78 patients with transsphincteric fistula allocated into two groups group A underwent LIFT group B u nderwent fistulectomy , comparison between the outcome og both procedures
This randomized comparative clinical trial was carried out in Zagazig university hospitals,
general surgery department, between March 2018 and February 2020, on 78 patients with
transsphincteric anal fistula.
All patients were informed and signed a written consent for participation in this study, the
study was approved by the local ethical committee of our university the sample size was
calculated by the statistical unit of the local institutional review board participant
selection; participant included in this study are those above 18 years old, suffering
transsphincteric anal fistula diagnosed by clinical examination and magnetic resonant imaging
(MRI) in doubtful cases, We excluded all patients with;
- Anorectal malignancy.
- Patient with previous radiotherapy to the region.
- Those with fistula due to specific disease as Crohn's disease.

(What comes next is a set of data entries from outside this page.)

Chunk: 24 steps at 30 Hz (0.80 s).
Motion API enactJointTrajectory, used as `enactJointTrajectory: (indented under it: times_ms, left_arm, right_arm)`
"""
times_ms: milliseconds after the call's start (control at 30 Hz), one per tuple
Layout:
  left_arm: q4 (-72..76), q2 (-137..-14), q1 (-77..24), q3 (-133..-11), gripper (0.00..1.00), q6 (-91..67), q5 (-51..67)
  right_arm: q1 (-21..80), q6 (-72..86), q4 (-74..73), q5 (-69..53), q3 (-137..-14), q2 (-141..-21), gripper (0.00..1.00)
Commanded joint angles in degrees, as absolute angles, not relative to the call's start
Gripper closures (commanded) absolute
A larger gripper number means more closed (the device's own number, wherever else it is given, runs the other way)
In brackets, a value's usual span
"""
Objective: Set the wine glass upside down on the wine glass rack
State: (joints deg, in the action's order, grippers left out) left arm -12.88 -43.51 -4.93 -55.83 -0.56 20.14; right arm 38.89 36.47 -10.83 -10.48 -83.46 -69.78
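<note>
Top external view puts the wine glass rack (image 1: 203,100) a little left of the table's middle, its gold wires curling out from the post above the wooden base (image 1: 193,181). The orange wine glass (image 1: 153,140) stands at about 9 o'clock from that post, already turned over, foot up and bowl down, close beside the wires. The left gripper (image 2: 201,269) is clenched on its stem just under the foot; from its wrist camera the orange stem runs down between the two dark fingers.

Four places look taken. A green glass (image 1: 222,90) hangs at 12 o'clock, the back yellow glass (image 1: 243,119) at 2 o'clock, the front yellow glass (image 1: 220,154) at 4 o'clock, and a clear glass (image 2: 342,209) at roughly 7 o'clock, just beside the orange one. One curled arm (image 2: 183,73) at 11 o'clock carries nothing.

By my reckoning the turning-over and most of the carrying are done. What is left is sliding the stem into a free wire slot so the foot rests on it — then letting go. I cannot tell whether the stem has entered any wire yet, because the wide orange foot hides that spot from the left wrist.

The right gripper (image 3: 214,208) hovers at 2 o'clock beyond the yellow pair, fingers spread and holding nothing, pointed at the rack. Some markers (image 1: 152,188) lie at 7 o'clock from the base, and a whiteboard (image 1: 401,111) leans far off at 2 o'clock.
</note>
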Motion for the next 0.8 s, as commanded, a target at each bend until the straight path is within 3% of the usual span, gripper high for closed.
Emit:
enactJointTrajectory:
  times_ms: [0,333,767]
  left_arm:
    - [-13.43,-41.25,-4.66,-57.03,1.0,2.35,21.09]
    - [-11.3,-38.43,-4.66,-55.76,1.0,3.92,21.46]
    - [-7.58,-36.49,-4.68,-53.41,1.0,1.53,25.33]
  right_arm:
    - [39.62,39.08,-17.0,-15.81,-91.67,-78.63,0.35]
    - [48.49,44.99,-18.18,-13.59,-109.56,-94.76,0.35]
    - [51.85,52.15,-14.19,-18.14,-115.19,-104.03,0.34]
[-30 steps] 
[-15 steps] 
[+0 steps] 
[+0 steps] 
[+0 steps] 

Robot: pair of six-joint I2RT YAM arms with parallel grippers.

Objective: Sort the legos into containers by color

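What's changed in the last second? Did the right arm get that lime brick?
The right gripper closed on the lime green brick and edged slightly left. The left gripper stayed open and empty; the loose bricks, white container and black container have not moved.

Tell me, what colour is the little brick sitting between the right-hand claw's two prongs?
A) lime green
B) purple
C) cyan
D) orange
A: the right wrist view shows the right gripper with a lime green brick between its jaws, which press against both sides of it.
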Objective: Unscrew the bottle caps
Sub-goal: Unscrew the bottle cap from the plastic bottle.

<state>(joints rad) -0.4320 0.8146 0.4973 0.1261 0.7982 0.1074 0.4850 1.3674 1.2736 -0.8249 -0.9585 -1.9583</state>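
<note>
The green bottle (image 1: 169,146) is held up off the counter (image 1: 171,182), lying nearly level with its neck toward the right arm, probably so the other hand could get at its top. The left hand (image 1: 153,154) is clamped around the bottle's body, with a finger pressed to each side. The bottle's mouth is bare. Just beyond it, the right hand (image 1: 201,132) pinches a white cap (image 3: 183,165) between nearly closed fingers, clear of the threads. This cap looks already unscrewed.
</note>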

- Patients with anal incontinence.
- Patients with perianal collections.
- Patients on cytotoxic or immunosuppressive therapy. Randomization; According to
intervention,participants were randomly allocated using computer generated random
numbers into two groups, group A (39 patients): Patients underwent intersphincteric
ligation of fistulous track (LIFT) and group B (39 patients): Patients underwent
fistulectomy.
Procedures ; All participants were subjected to full clinical examination including detailed
history, formal digital rectal examination for assessment of anal sphincter integrity,
identification of internal and external openings of the fistula, MRI was performed in those
with doubtful clinical examination. Preoperative investigations performed according to
American society of anesthesia (ASA) guidelines, all patients received 1 gm third generation
cephalosporin with induction of anesthesia and continued for 24 hours postoperative, fleet
enema was performed 12 hours and 2 hours before operation.
Surgical technique;
Under spinal anesthesia, participants under went digital rectal examination for
identification of the internal and external openings and the fistulous track course, after
identification of the external opening it was propped by 14 g cannula through which 2ml
hydrogen peroxide was injected and traced through anoscope inside anal canal to identify the
internal opening, after that the fistulous track was propped by malleable metal probe, the
definitive procedure was then performed according to patient allocation:
in group A; a curvilinear incision was taken in the groove between internal and external anal
sphincters over the track course, it was deepened by sharp and blunt dissection between both
sphincters till reaching the propped fistulous track, using monopolar diathermy when needed,
the track was dissected all around at this point, we used Vicryl 3\0 suture to ligate the
fistulous track at two points the medial one as near as possible to the internal sphincter
the lateral one is close as possible to the external sphincter, the track was cut in between
both ligatures, the lateral part of the track was curetted and the skin around the internal
opening was trimmed.
In group B; after identification and probing of the track fistulectomy was carried out by
carrying out elliptical incision including internal and external openings, the fistulous
track was excised severing the related part of the anal sphincters.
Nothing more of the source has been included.